Up to and including the line with "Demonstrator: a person", copy the records below exactly from their first line.

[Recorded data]
***

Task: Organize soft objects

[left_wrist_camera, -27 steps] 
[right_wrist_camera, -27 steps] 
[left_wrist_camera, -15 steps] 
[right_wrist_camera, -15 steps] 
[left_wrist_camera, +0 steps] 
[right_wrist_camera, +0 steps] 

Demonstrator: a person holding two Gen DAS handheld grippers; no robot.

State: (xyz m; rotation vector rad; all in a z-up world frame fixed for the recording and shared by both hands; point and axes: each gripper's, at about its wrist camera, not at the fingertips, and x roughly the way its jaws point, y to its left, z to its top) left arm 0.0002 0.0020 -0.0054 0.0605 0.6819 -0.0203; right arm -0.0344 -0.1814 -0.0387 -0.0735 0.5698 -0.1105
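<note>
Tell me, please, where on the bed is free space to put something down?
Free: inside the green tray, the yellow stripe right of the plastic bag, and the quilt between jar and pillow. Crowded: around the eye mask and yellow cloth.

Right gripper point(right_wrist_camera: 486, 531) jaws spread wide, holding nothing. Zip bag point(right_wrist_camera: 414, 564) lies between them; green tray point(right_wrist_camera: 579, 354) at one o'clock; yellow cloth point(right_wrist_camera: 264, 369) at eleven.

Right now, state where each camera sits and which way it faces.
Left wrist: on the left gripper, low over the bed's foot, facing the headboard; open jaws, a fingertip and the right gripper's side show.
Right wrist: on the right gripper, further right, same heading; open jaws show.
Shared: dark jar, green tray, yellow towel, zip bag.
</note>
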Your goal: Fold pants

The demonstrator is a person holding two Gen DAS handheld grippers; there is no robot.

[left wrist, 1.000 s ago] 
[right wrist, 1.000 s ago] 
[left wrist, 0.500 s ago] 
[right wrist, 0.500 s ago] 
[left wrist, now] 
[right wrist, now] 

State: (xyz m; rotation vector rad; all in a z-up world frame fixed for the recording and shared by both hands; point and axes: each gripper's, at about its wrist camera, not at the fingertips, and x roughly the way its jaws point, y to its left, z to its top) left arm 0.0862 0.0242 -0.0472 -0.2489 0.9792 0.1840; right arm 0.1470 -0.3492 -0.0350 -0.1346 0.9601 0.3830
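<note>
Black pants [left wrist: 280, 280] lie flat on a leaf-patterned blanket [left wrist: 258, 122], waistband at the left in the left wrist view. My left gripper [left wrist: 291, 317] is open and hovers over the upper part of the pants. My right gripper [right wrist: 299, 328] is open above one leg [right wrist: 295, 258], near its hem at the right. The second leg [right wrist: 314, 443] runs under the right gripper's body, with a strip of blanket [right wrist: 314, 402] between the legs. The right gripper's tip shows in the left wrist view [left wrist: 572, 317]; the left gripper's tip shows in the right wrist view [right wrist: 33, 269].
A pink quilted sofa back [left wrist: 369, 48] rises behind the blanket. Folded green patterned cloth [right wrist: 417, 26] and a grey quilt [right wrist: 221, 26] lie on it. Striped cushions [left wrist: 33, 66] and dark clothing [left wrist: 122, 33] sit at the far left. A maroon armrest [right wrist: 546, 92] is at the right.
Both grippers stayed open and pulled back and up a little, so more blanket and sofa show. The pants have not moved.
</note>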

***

Solution to this task:
Task: Organize soft objects

[left_wrist_camera, -27 steps] 
[right_wrist_camera, -27 steps] 
[left_wrist_camera, -15 steps] 
[right_wrist_camera, -15 steps] 
[left_wrist_camera, +0 steps] 
[right_wrist_camera, +0 steps] 

Demonstrator: a person holding two Gen DAS handheld grippers; no robot.

The output is now complete.